++++ DATA PROVIDED

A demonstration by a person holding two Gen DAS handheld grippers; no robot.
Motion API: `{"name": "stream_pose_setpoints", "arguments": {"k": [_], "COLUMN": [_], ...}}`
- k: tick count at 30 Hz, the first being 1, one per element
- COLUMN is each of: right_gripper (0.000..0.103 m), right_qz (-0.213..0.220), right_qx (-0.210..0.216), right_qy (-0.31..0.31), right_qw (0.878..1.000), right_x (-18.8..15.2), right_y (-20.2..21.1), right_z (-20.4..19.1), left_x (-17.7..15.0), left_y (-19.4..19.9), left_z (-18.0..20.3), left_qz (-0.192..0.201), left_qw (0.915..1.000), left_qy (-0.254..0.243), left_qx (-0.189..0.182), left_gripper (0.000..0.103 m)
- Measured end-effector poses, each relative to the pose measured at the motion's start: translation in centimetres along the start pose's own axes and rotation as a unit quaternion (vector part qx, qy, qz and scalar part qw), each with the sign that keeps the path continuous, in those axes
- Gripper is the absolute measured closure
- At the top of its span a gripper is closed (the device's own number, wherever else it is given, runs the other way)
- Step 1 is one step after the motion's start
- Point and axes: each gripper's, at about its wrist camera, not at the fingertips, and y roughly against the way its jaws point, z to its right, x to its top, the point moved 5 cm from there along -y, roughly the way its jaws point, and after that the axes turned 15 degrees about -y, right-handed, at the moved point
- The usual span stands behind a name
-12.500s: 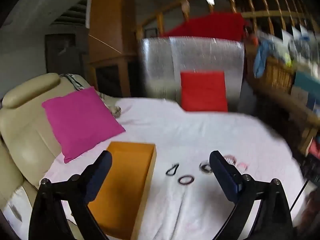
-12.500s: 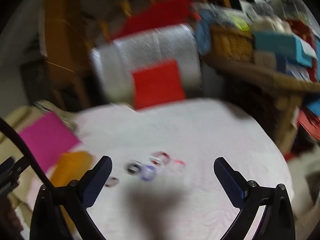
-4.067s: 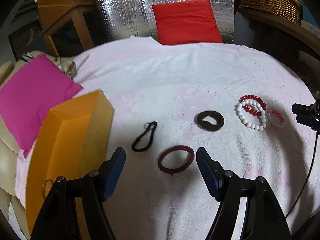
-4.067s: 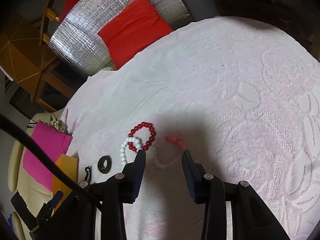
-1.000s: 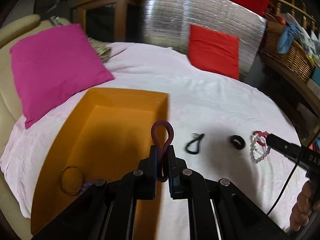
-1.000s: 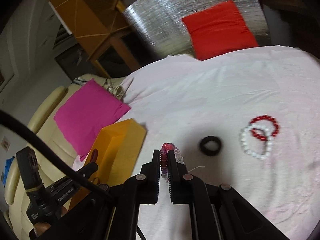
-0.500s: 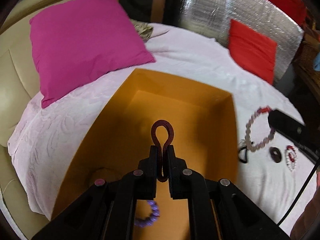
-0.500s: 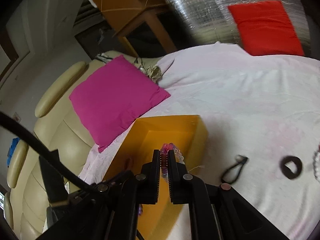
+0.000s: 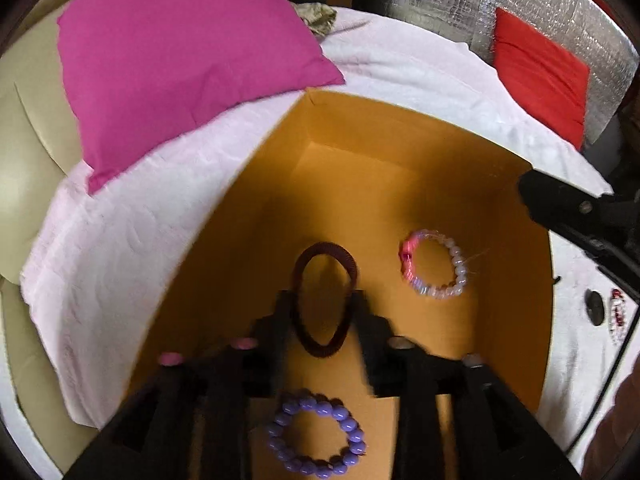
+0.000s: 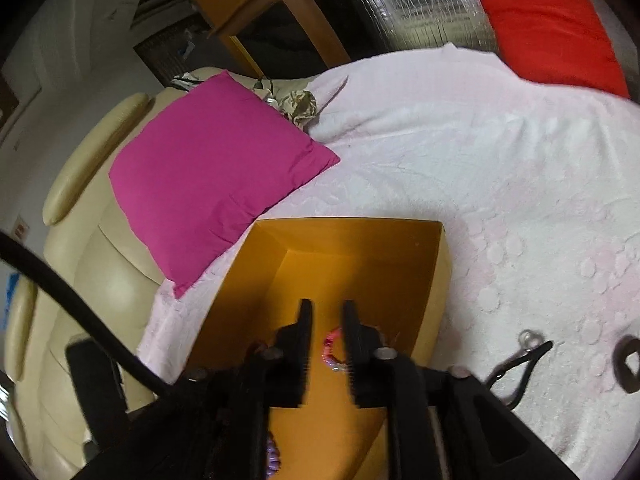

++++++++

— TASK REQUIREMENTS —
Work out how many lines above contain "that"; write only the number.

— EXPECTED OUTPUT —
2